The performances, though light-years ahead of what most people in the world can ever imagine themselves being capable of executing, were rather stark reminders of why I feel dancers (especially those in more classical styles) should involve themselves a lot more in acting and music theory classes. The musicality and acting of the piece were far from bad, but they were pretty far from perfect if I could spot the tiny mishaps so easily. I legit felt my boy, Leusson Muniz, was an absolute DOGG in his portrayal of a young soldier with no game led astray by a female. His focus however, would sometimes waver which caused small but noticeable mistakes in his performance and threatened to break the spell the show had cast. The music, which is iconic and pretty hum-worthy, can be tricky to follow unless one intensely familiarizes themselves with the counting of the the music. Claudia Monja was a firey goddess on that stage well deserving of the lead role, but there were moments (like one of her solos in the first act) where her feet looked as if they were searching for the music. The performances were stunning over all and I can’t help but wonder if the tiny flaws I’d noticed couldn’t have been helped by somewhat kinder choreography.

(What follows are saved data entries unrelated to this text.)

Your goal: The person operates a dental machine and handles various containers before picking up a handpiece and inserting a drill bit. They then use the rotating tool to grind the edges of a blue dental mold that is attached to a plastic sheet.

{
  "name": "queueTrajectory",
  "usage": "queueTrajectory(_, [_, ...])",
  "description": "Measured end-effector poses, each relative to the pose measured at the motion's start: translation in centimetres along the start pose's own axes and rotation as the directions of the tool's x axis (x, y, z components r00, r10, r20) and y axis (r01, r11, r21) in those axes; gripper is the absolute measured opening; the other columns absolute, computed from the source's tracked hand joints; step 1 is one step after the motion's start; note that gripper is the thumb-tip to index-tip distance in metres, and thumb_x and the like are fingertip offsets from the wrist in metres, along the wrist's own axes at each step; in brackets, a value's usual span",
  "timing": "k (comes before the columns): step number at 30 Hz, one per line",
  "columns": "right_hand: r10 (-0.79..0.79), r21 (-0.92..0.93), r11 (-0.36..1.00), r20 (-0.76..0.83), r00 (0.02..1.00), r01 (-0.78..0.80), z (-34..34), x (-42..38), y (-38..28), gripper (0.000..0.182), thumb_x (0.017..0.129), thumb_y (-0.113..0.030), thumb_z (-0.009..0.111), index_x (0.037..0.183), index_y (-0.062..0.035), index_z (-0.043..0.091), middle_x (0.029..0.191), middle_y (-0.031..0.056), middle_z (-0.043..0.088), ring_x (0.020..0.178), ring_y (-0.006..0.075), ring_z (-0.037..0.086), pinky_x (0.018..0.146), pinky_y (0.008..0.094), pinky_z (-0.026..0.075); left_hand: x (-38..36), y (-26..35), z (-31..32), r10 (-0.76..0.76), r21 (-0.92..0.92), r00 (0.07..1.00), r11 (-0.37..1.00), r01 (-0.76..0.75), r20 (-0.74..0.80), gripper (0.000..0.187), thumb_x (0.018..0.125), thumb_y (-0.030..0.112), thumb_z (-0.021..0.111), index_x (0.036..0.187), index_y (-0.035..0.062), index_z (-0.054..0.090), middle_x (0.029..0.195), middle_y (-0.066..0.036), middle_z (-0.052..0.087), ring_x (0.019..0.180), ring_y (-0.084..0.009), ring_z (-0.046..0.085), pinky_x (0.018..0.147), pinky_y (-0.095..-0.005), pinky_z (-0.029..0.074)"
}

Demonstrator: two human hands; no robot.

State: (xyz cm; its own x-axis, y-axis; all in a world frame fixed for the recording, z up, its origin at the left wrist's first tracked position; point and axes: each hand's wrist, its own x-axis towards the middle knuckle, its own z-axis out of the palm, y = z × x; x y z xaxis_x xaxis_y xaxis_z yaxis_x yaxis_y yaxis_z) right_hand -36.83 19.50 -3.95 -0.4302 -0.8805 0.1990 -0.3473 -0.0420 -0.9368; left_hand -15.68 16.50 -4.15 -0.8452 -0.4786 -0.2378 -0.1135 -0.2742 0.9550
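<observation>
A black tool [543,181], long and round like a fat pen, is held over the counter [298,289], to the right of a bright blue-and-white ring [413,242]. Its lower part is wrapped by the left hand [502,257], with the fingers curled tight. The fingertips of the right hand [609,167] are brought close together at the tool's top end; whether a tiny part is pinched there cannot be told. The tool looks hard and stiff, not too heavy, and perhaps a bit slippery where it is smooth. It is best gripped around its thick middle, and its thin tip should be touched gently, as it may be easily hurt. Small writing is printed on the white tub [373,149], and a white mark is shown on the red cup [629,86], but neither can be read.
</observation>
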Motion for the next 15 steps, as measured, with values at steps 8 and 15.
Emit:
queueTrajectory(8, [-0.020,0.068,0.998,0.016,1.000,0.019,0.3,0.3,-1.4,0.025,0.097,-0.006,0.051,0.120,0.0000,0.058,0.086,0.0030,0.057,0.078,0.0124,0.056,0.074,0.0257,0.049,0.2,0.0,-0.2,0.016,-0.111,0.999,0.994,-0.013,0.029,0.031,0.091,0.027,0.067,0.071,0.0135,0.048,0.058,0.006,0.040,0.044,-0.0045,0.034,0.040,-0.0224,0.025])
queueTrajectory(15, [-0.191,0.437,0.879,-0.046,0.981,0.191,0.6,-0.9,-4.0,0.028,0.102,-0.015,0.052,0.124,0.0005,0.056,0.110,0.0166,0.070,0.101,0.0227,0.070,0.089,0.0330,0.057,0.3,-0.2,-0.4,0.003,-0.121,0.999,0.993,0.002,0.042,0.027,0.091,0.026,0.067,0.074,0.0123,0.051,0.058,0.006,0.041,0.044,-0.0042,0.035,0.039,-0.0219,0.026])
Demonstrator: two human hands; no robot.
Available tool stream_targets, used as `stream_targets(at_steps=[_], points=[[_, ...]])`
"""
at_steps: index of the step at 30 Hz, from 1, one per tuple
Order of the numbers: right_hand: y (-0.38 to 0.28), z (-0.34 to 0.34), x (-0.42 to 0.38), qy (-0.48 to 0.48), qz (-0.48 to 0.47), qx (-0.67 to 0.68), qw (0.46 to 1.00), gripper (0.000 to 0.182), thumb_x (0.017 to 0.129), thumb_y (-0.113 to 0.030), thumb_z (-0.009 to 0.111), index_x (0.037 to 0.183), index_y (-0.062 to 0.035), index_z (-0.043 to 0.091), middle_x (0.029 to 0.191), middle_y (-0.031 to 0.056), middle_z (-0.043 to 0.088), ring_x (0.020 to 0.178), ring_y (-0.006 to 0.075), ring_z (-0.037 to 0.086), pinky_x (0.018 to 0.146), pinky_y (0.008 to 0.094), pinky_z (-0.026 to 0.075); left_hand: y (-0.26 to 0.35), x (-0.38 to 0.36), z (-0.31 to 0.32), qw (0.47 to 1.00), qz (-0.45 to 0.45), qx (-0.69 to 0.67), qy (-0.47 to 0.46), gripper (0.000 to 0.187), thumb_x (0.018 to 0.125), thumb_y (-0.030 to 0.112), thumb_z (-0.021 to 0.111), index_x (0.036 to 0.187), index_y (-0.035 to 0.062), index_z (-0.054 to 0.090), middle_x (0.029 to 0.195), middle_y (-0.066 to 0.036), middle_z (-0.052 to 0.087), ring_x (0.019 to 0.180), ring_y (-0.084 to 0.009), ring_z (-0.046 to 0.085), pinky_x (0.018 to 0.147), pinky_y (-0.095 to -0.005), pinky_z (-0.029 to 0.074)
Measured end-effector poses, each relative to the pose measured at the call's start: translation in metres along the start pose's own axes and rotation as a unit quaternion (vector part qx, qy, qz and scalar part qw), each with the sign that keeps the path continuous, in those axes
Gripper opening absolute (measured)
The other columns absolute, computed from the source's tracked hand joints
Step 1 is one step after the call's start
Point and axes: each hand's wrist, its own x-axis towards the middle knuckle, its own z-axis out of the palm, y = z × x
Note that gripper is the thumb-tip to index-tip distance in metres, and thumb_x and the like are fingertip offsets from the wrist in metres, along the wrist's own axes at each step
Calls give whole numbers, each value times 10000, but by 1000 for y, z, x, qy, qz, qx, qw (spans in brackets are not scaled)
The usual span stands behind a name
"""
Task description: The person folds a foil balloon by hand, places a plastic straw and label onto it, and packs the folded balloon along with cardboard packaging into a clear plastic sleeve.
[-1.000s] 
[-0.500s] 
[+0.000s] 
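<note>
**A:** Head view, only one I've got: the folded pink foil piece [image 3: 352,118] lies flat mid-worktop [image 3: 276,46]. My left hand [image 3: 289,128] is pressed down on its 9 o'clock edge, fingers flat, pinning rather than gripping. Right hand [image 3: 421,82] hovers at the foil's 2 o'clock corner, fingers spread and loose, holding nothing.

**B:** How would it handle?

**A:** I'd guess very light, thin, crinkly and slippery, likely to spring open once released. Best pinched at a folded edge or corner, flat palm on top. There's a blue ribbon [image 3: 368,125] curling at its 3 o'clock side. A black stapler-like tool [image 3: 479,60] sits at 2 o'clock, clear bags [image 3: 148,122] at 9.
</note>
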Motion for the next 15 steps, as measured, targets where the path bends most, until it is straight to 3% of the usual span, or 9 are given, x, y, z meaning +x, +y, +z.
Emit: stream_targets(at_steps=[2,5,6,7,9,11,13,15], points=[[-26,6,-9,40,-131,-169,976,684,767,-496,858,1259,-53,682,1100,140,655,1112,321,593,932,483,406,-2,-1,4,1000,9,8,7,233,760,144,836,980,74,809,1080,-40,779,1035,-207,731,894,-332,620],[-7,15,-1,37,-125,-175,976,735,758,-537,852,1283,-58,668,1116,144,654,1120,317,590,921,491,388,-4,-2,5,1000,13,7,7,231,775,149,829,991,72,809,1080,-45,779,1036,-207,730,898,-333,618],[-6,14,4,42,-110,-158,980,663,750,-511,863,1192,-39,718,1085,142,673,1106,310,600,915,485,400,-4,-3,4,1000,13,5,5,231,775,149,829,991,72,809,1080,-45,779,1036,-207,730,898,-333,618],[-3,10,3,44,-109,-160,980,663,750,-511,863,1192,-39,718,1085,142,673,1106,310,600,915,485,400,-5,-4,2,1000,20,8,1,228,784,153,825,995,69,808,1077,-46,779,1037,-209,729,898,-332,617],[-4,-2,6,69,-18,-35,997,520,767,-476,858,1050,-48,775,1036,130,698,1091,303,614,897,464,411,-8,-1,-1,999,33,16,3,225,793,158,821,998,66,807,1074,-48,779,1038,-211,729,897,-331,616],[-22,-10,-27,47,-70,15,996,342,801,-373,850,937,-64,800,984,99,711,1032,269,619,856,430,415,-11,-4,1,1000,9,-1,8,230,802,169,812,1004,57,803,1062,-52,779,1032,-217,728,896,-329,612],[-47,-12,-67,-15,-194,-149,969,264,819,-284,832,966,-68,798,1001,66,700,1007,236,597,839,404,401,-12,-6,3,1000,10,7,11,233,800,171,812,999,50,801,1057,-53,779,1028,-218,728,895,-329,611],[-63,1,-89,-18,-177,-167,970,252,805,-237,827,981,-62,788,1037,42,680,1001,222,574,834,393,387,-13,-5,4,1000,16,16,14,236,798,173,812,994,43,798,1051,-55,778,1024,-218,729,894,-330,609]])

The choreography was splendid with very few boring or repeated sequences which can often make ballet a sleepy affair for me. This choreography just seemed to lack the perfect integration with the scenery and general theme of the characters at times. I can’t help but wonder if it may not have been at least partially responsible for some of the mistakes mentioned earlier.
Either way, this show left me whistling the music, crushing on the females and envying the guys…for their athleticism of course [cough, cough]. I’ll definitely reserve a budget to go and watch more live shows outside of my current world of poetry, even if it’s only to write about them. This show got 7/5ths of a whole back flip from this hip hip head. Salute, happy people.